_Description of the task_. Please write out the listing below again in its exact form.

_Supplied data_.
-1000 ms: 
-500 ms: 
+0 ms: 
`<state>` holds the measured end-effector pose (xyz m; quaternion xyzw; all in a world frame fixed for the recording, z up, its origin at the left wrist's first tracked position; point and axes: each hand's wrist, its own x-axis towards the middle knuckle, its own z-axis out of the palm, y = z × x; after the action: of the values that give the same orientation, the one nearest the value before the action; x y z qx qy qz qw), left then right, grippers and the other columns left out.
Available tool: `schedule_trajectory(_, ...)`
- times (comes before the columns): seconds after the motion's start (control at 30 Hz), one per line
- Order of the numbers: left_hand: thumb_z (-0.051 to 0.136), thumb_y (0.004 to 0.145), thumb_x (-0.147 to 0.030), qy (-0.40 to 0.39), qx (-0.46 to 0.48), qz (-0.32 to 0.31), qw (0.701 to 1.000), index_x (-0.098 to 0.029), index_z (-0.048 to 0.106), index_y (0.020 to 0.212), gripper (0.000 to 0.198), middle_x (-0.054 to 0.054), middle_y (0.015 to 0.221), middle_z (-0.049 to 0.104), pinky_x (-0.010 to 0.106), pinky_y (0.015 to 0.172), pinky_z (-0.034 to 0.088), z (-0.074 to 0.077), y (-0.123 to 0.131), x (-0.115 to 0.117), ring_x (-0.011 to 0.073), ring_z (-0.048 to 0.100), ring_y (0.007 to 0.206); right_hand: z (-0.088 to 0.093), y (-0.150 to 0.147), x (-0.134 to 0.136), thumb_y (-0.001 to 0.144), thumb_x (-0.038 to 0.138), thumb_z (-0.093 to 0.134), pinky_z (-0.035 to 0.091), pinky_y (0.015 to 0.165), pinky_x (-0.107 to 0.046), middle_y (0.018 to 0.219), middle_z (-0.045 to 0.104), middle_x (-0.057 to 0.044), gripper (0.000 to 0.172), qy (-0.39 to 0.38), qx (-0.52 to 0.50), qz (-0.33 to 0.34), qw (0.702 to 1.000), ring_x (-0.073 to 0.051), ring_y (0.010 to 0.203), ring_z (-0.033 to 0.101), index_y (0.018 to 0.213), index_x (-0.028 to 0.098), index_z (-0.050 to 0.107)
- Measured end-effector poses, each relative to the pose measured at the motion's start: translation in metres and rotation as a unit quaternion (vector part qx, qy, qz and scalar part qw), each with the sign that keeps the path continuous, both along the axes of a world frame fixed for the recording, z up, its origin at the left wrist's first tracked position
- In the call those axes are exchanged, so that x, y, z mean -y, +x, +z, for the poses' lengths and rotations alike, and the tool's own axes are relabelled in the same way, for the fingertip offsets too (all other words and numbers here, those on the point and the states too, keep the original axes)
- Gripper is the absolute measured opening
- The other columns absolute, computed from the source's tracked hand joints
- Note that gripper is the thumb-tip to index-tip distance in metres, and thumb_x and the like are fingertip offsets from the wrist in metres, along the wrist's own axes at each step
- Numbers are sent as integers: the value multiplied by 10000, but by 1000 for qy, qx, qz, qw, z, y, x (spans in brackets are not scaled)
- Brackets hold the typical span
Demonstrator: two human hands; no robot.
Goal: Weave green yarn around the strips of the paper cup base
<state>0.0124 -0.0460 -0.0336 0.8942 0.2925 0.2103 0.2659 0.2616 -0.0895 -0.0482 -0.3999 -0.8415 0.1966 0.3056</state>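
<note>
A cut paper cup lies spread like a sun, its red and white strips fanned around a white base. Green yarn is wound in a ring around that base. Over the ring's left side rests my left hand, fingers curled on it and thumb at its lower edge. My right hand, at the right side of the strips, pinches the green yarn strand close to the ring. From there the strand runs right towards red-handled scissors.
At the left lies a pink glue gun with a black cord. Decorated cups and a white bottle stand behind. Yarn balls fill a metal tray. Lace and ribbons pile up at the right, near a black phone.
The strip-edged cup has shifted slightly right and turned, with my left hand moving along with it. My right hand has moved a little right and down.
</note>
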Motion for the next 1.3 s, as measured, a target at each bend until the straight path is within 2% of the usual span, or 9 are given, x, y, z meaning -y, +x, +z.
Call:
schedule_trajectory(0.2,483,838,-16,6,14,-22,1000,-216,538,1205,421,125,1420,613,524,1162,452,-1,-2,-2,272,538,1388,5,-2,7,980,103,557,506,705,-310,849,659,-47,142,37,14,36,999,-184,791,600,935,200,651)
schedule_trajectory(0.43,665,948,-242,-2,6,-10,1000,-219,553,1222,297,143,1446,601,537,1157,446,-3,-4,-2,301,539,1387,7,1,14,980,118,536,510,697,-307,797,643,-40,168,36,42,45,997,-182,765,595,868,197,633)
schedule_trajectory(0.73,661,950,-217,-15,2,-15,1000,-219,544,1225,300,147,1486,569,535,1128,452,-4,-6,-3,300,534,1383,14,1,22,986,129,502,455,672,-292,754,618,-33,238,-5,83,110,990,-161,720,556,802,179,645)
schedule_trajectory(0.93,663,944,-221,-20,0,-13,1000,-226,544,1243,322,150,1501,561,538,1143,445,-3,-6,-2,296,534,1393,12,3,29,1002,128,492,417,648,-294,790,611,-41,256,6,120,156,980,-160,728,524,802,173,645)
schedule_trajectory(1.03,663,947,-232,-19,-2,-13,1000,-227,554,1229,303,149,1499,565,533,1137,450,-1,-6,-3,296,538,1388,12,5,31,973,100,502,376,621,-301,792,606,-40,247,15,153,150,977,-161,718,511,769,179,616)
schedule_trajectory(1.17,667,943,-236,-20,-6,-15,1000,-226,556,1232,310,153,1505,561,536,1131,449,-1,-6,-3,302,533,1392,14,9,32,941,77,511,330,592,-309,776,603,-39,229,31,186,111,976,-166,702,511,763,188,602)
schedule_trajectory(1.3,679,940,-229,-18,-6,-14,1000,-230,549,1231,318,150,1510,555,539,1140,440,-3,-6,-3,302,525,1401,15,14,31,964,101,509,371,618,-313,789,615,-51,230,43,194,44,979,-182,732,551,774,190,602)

_Reply to the task_.
-1000 ms: 
-500 ms: 
+0 ms: 
`<state>` holds the measured end-effector pose (xyz m; quaternion xyzw; all in a world frame fixed for the recording, z up, its origin at the left wrist's first tracked position; point and axes: each hand's wrist, its own x-axis towards the middle knuckle, its own z-axis out of the palm, y = z × x; after the action: of the values that give the same orientation, the one nearest the value before the action; x y z qx qy qz qw), left then right, grippers and the other columns left out.
Available tool: `schedule_trajectory(_, ...)`
- times (comes before the columns): seconds after the motion's start (control at 30 Hz), one per line
- Order of the numbers: left_hand: thumb_z (-0.051 to 0.136), thumb_y (0.004 to 0.145), thumb_x (-0.147 to 0.030), qy (-0.40 to 0.39), qx (-0.46 to 0.48), qz (-0.32 to 0.31), qw (0.701 to 1.000), index_x (-0.098 to 0.029), index_z (-0.048 to 0.106), index_y (0.020 to 0.212), gripper (0.000 to 0.198), middle_x (-0.054 to 0.054), middle_y (0.015 to 0.221), middle_z (-0.049 to 0.104), pinky_x (-0.010 to 0.106), pinky_y (0.015 to 0.172), pinky_z (-0.034 to 0.088), z (-0.074 to 0.077), y (-0.123 to 0.131), x (-0.115 to 0.117), ring_x (-0.011 to 0.073), ring_z (-0.048 to 0.100), ring_y (0.007 to 0.206); right_hand: z (-0.088 to 0.093), y (-0.150 to 0.147), x (-0.134 to 0.136), thumb_y (-0.001 to 0.144), thumb_x (-0.038 to 0.138), thumb_z (-0.093 to 0.134), pinky_z (-0.035 to 0.091), pinky_y (0.015 to 0.165), pinky_x (-0.107 to 0.046), middle_y (0.018 to 0.219), middle_z (-0.045 to 0.104), middle_x (-0.057 to 0.044), gripper (0.000 to 0.172), qy (-0.39 to 0.38), qx (-0.52 to 0.50), qz (-0.33 to 0.34), qw (0.702 to 1.000), ring_x (-0.073 to 0.051), ring_y (0.010 to 0.203), ring_z (-0.033 to 0.101), index_y (0.018 to 0.213), index_x (-0.028 to 0.098), index_z (-0.050 to 0.107)
- Measured end-effector poses, each relative to the pose measured at the motion's start: translation in metres and rotation as a unit quaternion (vector part qx, qy, qz and scalar part qw), each with the sign that keeps the path continuous, both along the axes of a world frame fixed for the recording, z up, its origin at the left wrist's first tracked position
- In the call those axes are exchanged, so that x, y, z mean -y, +x, +z, for the poses' lengths and rotations alike, and the tool's own axes are relabelled in the same way, for the fingertip offsets too (all other words and numbers here, those on the point and the states too, keep the original axes)
- Gripper is the absolute measured opening
- The other columns absolute, computed from the source's tracked hand joints
- Note that gripper is the thumb-tip to index-tip distance in metres, and thumb_x and the like are fingertip offsets from the wrist in metres, along the wrist's own axes at each step
- Numbers are sent as integers: the value multiplied by 10000, but by 1000 for qy, qx, qz, qw, z, y, x (spans in brackets are not scaled)
- Brackets hold the typical span
Demonstrator: two human hands; no robot.
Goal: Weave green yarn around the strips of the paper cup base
<state>0.0124 -0.0460 -0.0336 0.8942 0.2925 0.2103 0.2659 0.2616 -0.0895 -0.0482 -0.3999 -0.8415 0.1966 0.3056</state>
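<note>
A cut paper cup lies spread like a sun, its red and white strips fanned around a white base. Green yarn is wound in a ring around that base. Over the ring's left side rests my left hand, fingers curled on it and thumb at its lower edge. My right hand, at the right side of the strips, pinches the green yarn strand close to the ring. From there the strand runs right towards red-handled scissors.
At the left lies a pink glue gun with a black cord. Decorated cups and a white bottle stand behind. Yarn balls fill a metal tray. Lace and ribbons pile up at the right, near a black phone.
The strip-edged cup has shifted slightly right and turned, with my left hand moving along with it. My right hand has moved a little right and down.
</note>
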Motion for the next 1.3 s, as measured, a target at each bend until the straight path is within 2% of the usual span, or 9 are given, x, y, z meaning -y, +x, +z.
Call:
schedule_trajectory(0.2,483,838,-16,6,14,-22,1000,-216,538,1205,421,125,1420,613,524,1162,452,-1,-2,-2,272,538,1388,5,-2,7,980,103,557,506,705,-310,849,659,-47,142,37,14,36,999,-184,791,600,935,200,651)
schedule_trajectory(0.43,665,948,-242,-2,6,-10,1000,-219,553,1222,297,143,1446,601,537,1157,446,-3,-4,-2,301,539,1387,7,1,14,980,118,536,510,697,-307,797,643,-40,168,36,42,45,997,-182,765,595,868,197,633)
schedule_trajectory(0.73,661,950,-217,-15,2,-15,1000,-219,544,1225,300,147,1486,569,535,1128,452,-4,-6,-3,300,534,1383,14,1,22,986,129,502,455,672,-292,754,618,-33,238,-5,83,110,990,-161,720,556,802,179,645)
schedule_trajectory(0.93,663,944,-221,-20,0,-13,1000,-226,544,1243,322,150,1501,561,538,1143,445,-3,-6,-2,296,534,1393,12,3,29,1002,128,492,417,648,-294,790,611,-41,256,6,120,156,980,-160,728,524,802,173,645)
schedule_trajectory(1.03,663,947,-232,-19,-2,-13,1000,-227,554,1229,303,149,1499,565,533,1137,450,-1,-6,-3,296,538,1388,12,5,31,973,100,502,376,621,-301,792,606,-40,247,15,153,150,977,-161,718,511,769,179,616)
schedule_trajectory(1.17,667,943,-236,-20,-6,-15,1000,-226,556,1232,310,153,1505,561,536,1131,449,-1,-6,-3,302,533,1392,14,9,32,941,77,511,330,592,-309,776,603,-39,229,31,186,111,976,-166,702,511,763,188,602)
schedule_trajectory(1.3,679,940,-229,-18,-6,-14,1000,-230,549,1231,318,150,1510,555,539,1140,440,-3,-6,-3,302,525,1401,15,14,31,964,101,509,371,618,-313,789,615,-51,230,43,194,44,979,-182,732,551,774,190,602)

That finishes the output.